The Book: Precious Bane by Mary Webb (1924)

The Pairing: Prue Sarn and Kester Woodseaves

The Moment: Kester comes to thank Prue for saving his life.


The Set-Up – Precious Bane‘s Prue and Kester

In Precious Bane, Prue Sarn saw Kester Woodseaves for the first time at her friend Jancis’ love spinning and fell for him almost immediately. But due to Prue’s hare lip, she believes herself unlovable and hides from him, loving him from afar. One day at the market, she witnesses Kester try and stop the bull baiting; the practice of setting trained dogs on a bull or a bear for blood sport. Prue has the strangest feeling, ‘as if I were his angel for that day’ and stays close, sensing that things could go awry.

RELATED Literary Romantic Moment Series – Mr. John Thornton and Margaret Hale

The village folk are angered at his interference and want their sport. Kester unsuccessfully tries several ways to get the baiting to stop. Finally, one of them proposes that Kester takes the bull’s place. It is meant as a joke but Kester takes up the offer.

Kester Woodseaves: if … I agree to … take on the dogs one by one, not to kill them but to put them on chain with naught but my bare hands … if I do this at my own risk, will ye give it to me in writing as there wuuna be another baiting in Lullingford for ten years? And if I failed to put any dog on chain, I’ve lost and the baiting goes on.

Prue, afraid for Kester’s life, steals a carving knife which she hides under her skirt. At first, all goes well. Kester manages to chain up each of the dogs with little trouble. As weaver, he had visited the farms and made friends with the dogs in the past. Prue knows that one of the dogs is new and bad tempered so she runs to fetch the apothecary. As expected, the final dog turns on him, seizing him by the throat.
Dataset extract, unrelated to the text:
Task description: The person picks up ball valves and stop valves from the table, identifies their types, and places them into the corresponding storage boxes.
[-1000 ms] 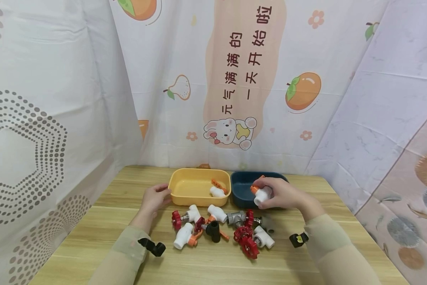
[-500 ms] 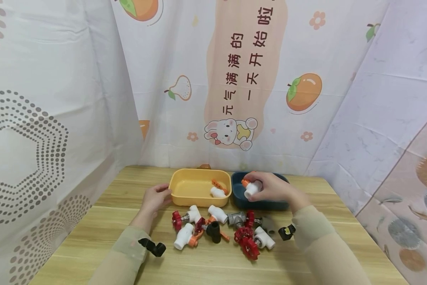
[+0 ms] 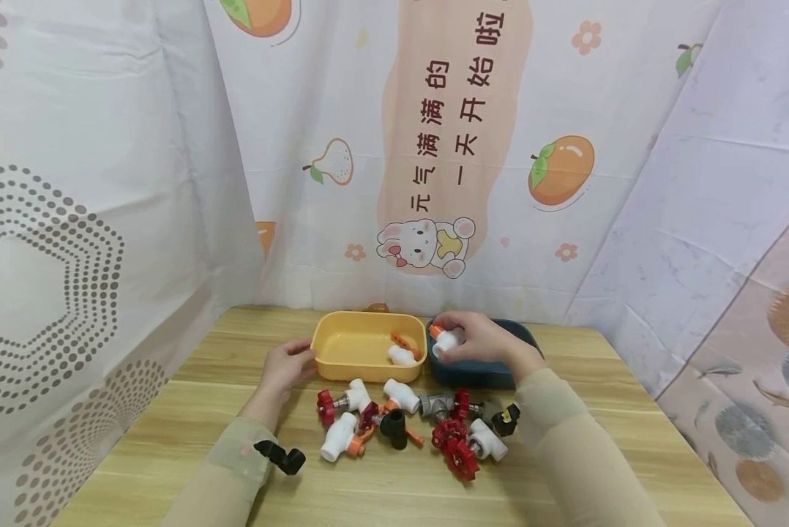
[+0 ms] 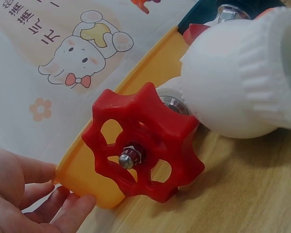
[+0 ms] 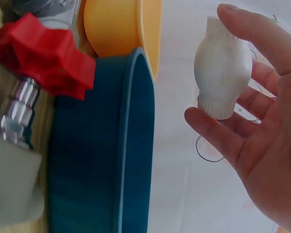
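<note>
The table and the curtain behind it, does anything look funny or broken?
Yes, the bunny on the curtain lies on its side, ears pointing left, so the curtain looks hung sideways. The taps in front of the tubs lie jumbled, but I see nothing broken or spilled there.

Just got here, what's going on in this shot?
Someone's right hand holds a white valve with an orange handle, above rim level at the left end of the blue bin. Their left hand touches the left end of the yellow bin, which holds another white valve. More valves, some with red wheels, lie on the table in front of the bins.
</note>
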A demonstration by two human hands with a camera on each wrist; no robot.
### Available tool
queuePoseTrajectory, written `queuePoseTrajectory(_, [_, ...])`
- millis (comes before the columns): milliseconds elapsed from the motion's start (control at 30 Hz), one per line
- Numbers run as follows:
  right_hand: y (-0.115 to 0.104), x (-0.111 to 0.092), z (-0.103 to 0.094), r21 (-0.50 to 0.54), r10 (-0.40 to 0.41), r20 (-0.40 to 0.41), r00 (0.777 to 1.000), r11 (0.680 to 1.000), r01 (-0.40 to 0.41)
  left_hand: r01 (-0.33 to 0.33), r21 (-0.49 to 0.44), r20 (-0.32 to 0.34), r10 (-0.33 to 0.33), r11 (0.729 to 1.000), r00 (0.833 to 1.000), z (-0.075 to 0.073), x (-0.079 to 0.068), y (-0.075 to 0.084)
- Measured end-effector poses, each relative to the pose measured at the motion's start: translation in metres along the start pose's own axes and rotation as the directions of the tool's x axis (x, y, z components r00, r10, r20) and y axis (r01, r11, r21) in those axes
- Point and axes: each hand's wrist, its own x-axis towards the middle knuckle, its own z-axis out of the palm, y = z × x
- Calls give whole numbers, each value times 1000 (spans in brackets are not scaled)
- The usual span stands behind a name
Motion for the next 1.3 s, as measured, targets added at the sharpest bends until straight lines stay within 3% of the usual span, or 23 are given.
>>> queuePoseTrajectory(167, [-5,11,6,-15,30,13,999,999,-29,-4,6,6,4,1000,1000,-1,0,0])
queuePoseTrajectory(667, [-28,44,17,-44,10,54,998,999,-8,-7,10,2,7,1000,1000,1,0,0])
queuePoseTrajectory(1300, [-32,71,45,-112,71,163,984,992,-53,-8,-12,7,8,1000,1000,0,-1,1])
The owner won’t call the dog off.

‘I rushed forrard, I, that had never willfully hurt any living creature, and as the great beast had reared with his teeth in my master’s throat, I ran him through the heart.’

She pulls the dog off and holds Kester in her arms as the apothecary cauterises the wound.

Prue Sarn: There, there my dear. None shall touch you now.

She faints and later learns Kester has been taken to the Callards farm to heal.  It is close to the farm where Jancis, Prue’s friend and her brother’s betrothed, has been sent to work.  Since neither Jancis’ nor Gideon can write it falls to Prue and Kester to write the letters that pass between them. Prue slips in a few indirect, caring comments of her own knowing that it will be Kester who will read the letter to Jancis.

The Romantic Moment

Precious Bane

It is some time later after Jancis has run away from the far. Prue is collecting rushes for besoms and pondering on the life of dragonflies when Kester finds her by the mere.  And she tries to run away.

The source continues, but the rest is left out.